The Afghan government under President Hamid Karzai made a series of decisions in 2013 that undermined human rights, particularly those of women and girls, Human Rights Watch said. Taliban insurgents continued their campaign of targeted assassinations of government officials, including women. Security is of key concern in the run-up to the presidential election, having a particularly harmful effect on the participation of women who already have a severely limited role in Afghan political life.
“Afghan women are all too aware that international donors are walking away from Afghanistan,” said Brad Adams, Asia director at Human Rights Watch. “Unfortunately, those who want to curtail women’s rights realize this too.”
In the 667-page World Report 2014, its 24th edition, Human Rights Watch reviews human rights practices in more than 90 countries.

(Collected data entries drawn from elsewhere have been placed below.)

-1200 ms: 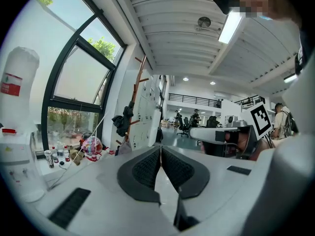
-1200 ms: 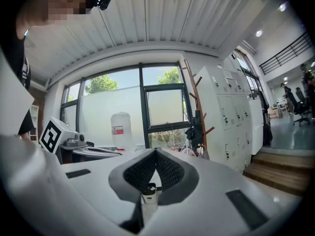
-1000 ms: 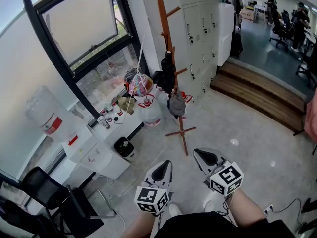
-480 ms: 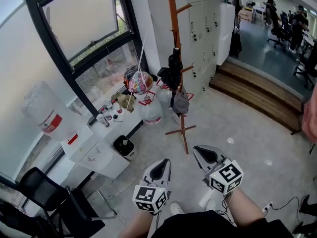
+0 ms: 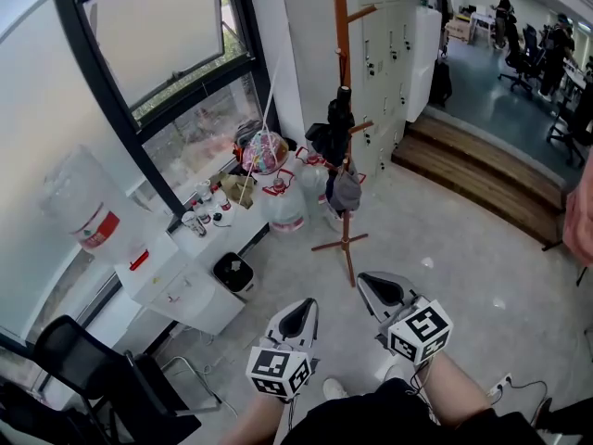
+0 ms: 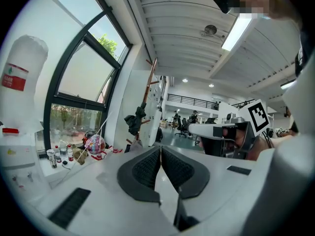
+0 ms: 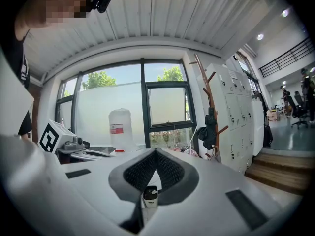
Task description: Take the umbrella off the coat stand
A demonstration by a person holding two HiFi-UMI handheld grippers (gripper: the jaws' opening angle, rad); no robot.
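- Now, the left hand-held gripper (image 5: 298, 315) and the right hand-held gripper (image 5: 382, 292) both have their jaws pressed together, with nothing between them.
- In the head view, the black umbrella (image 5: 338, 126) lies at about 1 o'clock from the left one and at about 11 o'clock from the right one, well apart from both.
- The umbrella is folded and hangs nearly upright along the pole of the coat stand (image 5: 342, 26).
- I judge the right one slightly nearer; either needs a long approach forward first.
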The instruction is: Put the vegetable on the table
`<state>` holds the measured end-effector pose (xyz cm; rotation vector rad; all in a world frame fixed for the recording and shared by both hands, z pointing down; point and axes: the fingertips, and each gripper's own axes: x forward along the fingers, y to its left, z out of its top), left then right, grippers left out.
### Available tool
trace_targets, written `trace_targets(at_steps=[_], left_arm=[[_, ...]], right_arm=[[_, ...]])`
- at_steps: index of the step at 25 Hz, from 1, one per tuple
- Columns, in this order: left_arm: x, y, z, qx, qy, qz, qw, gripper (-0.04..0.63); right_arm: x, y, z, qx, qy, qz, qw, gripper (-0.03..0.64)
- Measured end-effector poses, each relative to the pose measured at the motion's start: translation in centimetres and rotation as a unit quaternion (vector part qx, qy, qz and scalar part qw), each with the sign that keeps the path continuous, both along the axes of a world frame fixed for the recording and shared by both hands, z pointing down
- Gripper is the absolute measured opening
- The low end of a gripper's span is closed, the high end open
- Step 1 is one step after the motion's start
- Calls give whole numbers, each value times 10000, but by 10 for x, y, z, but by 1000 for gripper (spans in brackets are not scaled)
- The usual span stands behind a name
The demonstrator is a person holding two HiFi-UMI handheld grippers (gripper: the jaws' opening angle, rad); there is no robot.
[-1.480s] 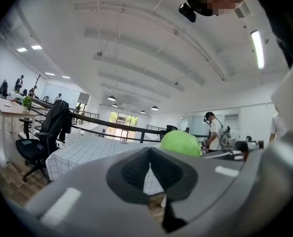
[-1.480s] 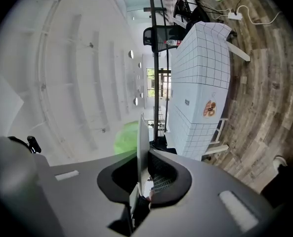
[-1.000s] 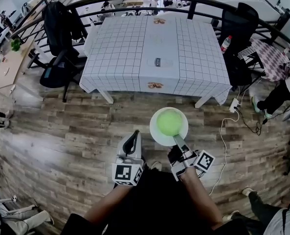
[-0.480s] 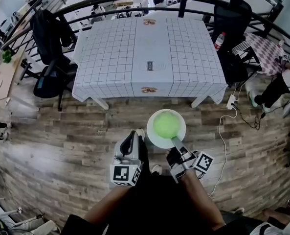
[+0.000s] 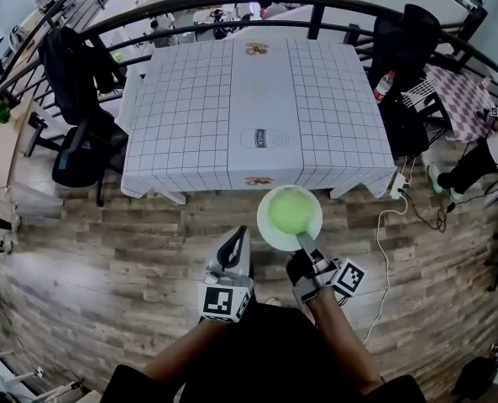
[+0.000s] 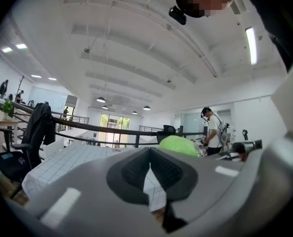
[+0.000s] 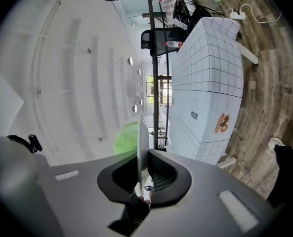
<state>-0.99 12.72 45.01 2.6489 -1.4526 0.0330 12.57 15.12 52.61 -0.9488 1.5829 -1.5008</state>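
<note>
We hold a white plate (image 5: 270, 230) by its rim with our right gripper (image 5: 302, 242). Its fingers are clamped tight on the plate's edge. In the right gripper view the plate (image 7: 142, 142) shows as a thin white line between the two fingers.

The vegetable (image 5: 290, 210) is a round, light green lump. It lies in the middle of the plate. The plate is up in the air over the wooden floor (image 5: 106, 250), just in front of the near edge of the table (image 5: 190, 116). It is not on the table.

Our left gripper (image 5: 238, 237) is beside the plate, a little apart from it. Its fingers are pressed together with nothing in them.

The table has a white cloth with thin dark squares. A small dark label (image 5: 261, 138) sits in the middle of the cloth, too small for us to read. An orange and brown picture (image 5: 259, 180) is at the near end and another picture (image 5: 256, 49) at the far end. We cannot read any words on them.

A bottle with a red cap (image 5: 385, 84) stands to the right of the table.
</note>
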Motion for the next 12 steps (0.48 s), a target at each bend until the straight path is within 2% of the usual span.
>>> trace_targets(at_steps=[6,12], left_arm=[[-6,-40,-16,175,21,14,9998,6],[-21,-95,-18,95,-2,-44,9999,6]], right_arm=[[-5,-42,-14,118,104,128,9998,22],[-10,-98,-18,13,119,235,9997,21]])
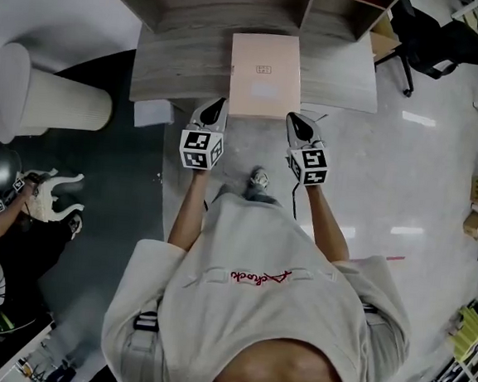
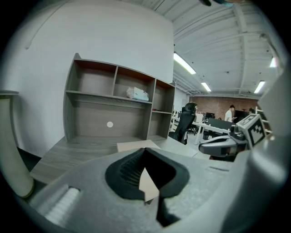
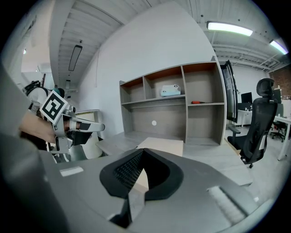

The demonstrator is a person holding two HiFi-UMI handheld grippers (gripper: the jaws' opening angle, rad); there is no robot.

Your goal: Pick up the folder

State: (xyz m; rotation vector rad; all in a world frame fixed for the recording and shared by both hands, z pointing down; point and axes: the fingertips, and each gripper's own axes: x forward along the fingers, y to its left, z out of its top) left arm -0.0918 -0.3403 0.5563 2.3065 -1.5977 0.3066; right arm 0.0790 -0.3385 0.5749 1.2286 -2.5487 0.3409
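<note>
the folder [image 1: 266,74] lies flat on the desk [image 1: 175,68]. the left gripper [image 1: 213,111] and right gripper [image 1: 301,127] sit just beside its near corners, both with jaws together and empty.

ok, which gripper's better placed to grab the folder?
Right gripper, narrowly. Its tip sits at the folder's near right corner, which seems to overhang the desk edge. The left gripper tip is beside the folder's left edge instead. Both are shut, so either must open first.
</note>
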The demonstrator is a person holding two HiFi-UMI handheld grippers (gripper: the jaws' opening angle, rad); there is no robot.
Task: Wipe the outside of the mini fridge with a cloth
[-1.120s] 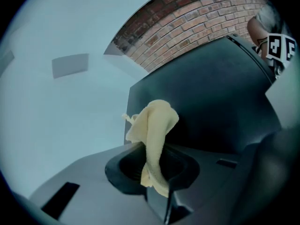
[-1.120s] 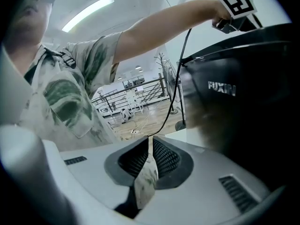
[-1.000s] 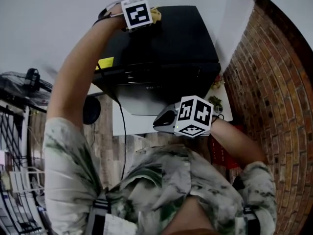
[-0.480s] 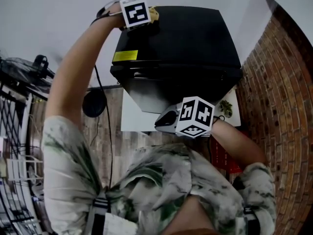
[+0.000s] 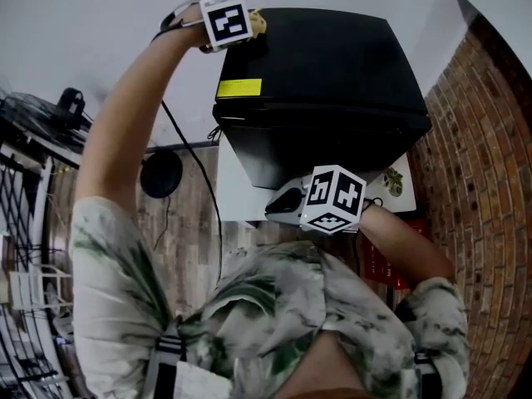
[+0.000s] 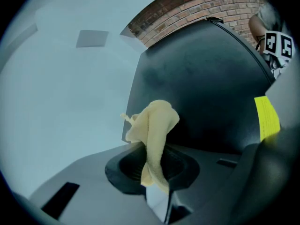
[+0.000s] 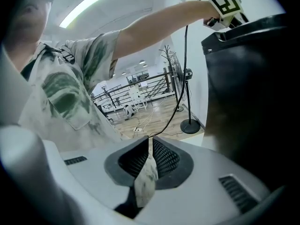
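Cloth (image 6: 152, 125), pale yellow, crumpled, long axis upright at frame centre, pinched by left gripper (image 6: 154, 172) beside mini fridge (image 5: 324, 73); right gripper (image 7: 149, 158) closed.

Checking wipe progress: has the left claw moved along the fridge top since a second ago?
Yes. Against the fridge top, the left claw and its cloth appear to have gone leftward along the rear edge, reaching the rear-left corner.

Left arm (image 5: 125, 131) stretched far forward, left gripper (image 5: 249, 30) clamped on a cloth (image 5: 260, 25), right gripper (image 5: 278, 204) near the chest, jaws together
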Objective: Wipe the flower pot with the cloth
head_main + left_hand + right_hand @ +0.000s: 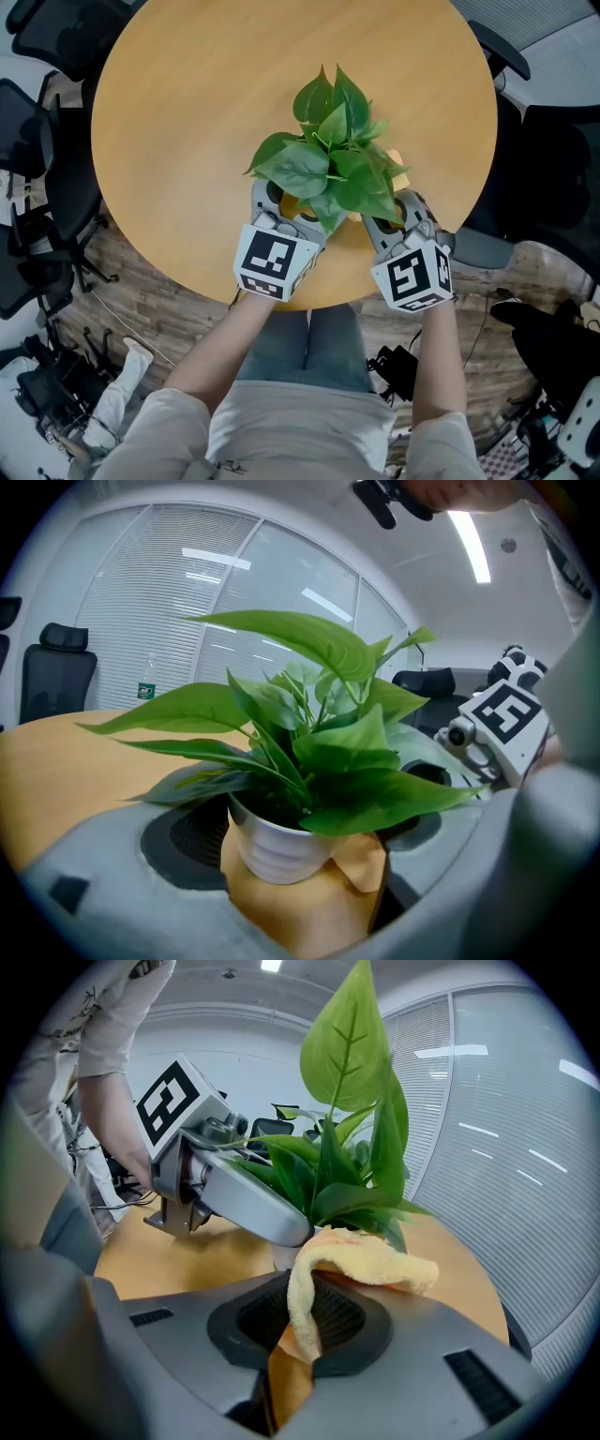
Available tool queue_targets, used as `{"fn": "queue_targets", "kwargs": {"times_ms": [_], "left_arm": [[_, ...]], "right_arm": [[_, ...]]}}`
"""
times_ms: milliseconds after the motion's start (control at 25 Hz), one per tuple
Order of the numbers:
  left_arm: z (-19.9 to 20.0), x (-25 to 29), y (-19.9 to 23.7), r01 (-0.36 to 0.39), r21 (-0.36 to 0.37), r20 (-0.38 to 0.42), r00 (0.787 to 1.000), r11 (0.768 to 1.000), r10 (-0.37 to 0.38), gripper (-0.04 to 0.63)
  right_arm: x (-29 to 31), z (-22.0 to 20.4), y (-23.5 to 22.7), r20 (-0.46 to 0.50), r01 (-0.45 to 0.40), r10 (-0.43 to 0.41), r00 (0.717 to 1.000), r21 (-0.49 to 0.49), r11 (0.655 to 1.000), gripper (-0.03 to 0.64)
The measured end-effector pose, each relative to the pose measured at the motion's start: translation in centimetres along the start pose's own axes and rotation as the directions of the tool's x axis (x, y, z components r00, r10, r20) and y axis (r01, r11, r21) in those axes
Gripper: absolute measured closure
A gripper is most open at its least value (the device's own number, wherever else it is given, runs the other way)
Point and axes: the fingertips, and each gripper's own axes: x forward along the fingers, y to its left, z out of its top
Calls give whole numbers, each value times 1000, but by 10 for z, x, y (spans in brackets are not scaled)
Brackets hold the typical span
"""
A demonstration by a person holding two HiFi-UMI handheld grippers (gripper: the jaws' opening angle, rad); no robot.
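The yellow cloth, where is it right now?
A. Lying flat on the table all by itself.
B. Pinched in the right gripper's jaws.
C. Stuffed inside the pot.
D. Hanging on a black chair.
B: in the right gripper view the yellow cloth comes up from between the shut jaws of the right gripper and flops toward the plant.
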Motion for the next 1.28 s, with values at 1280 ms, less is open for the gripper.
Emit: {"fn": "queue_targets", "kwargs": {"times_ms": [1280], "left_arm": [[-1, -11, -6, 552, 225, -122, 834, 803, -539, 72]], "right_arm": [[-1, -6, -2, 9, -16, 16, 1000, 23, 1000, 571]]}}
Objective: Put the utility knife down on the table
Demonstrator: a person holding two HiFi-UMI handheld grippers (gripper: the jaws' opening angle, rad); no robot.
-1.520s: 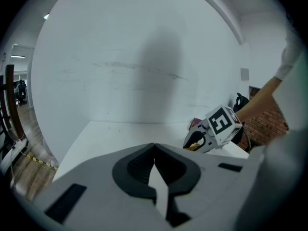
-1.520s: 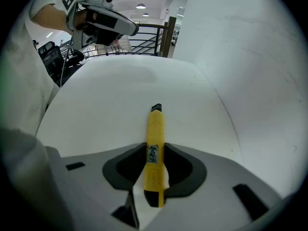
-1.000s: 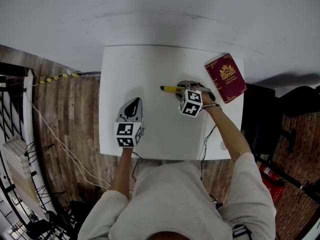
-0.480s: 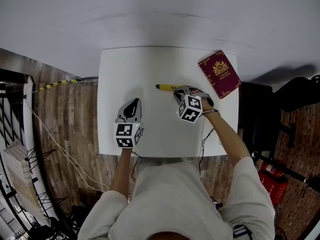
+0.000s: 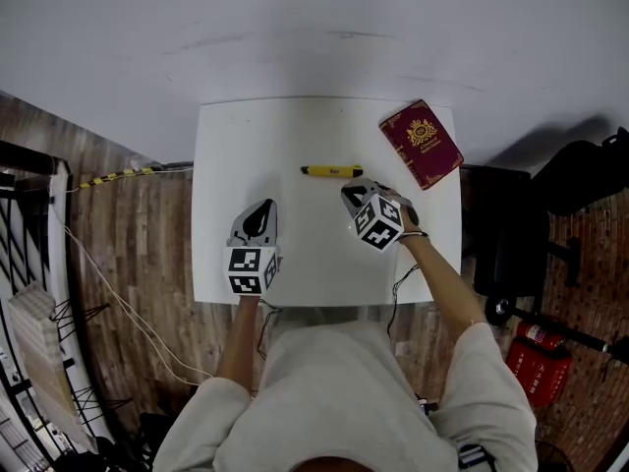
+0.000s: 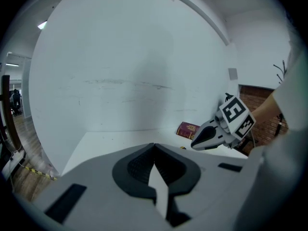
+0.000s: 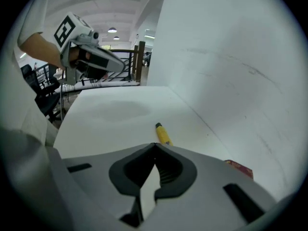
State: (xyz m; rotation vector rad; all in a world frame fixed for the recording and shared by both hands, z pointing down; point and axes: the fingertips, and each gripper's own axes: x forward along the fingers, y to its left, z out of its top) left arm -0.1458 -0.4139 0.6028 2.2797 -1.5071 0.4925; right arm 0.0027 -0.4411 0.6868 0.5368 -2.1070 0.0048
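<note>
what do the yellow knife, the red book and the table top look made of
Utility knife: probably plastic, from its uniform bright yellow body with a dark tip. Red book: likely a leather-look or cloth cover, dark red with gold stamping. Table: smooth matte white, perhaps laminate; hard to tell.

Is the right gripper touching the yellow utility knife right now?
Apart. The head view shows bare table between the right gripper and the utility knife.

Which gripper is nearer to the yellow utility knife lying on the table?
Right. The right gripper hovers just on the person's side of the utility knife, near its right end, not touching it. The left gripper is farther off, toward the left of the table.
</note>
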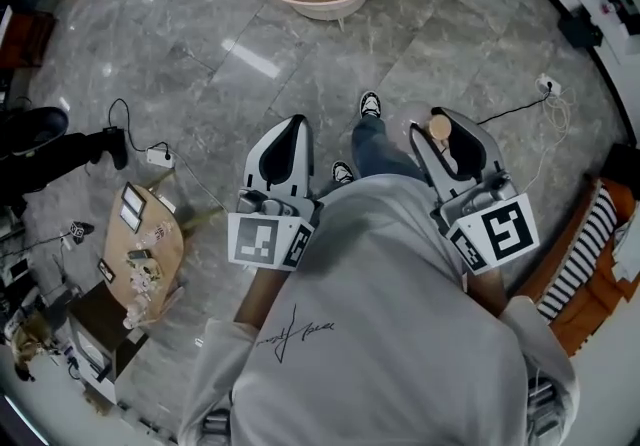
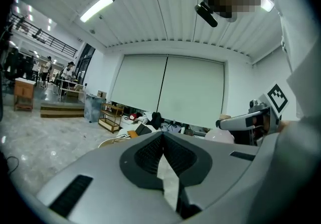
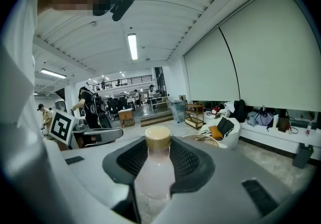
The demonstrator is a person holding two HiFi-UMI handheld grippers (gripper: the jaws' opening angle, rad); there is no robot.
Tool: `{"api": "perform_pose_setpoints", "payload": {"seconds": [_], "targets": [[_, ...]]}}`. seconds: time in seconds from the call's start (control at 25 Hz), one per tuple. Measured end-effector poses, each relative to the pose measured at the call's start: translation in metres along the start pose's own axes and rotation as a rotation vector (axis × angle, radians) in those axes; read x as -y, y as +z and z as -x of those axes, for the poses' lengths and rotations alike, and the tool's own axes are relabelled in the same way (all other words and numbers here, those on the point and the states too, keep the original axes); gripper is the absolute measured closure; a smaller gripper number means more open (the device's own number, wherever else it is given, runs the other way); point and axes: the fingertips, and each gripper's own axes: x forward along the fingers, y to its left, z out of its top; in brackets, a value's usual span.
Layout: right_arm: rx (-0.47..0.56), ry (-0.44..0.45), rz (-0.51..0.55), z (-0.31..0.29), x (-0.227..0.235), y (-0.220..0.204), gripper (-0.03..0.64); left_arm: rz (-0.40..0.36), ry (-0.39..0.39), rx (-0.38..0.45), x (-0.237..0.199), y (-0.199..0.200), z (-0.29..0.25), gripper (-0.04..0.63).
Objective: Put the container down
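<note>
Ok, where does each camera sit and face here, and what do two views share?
Head view: on the head, steeply down at the floor; shows torso, shoes, left gripper, right gripper.
Left gripper view: along its shut, empty jaws toward window blinds; torso at right.
Right gripper view: along jaws clamping the bottle, toward the hall.
Shared: bottle, in head and right gripper views.

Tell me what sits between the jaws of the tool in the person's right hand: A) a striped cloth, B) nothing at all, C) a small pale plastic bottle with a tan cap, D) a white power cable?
C: in the right gripper view the small pale plastic bottle with a tan cap stands clamped between the jaws of the right tool.
</note>
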Motion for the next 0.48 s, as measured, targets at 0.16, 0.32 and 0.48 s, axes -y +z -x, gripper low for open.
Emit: {"api": "perform_pose_setpoints", "payload": {"seconds": [0.16,0.32,0.48], "targets": [[-0.017,0.037,-0.029,-0.024,0.032,0.002,0.469,-0.011,0.013,-0.033,-0.011,-0.001,-0.04,0.577],[-0.027,0.053,-0.042,-0.043,0.063,0.008,0.469,-0.025,0.008,-0.07,-0.015,0.005,-0.078,0.577],[-0.02,0.07,-0.05,-0.061,0.091,0.016,0.469,-0.033,0.02,-0.074,-0.017,0.015,-0.111,0.577]]}}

Syria’s widespread killings of civilians elicited horror but few steps by world leaders to stop it, Human Rights Watch said. A reinvigorated doctrine of “responsibility to protect” seems to have prevented some mass atrocities in Africa. Majorities in power in Egypt and other countries have suppressed dissent and minority rights. And Edward Snowden’s revelations about US surveillance programs reverberated around the globe.
Opponents of women’s rights took advantage of waning international interest in Afghanistan to begin rolling back the progress made since the end of Taliban rule in 2001, Human Rights Watch said. A May parliamentary debate on the groundbreaking Law on the Elimination of Violence Against Women (EVAW Law), passed by presidential decree in 2009, was halted after 15 minutes to block numerous lawmakers who were calling for the law’s repeal and speaking out against legal protections for women and girls. The law remains in place, but enforcement is weak.
A string of physical assaults in 2013 against high-profile women, including murders, highlighted the danger to activists and women in public life.
Human Rights Watch research documents declining security and respect for human rights in the country. Government security forces and other armed groups continue to commit abuses with impunity. Deteriorating local security and growing fears for the future contributed to increasing numbers of Afghans fleeing their homes for other parts of the country, other countries, or choosing not to return from overseas. The United Nations High Commissioner for Refugees documented an increase of more than 106,000 internally displaced people from January through June 2013, bringing the total to over 583,000. The main causes of displacement were armed conflict and diminished security.
“The severity of Afghanistan’s human rights crisis in 2013 demands urgent action by both the government and the country’s foreign donors,” Adams said. “The failure to make human rights a priority during the year of a presidential election, and the backlash resulting from diminished international attention and support, threaten much of the progress that has been achieved.”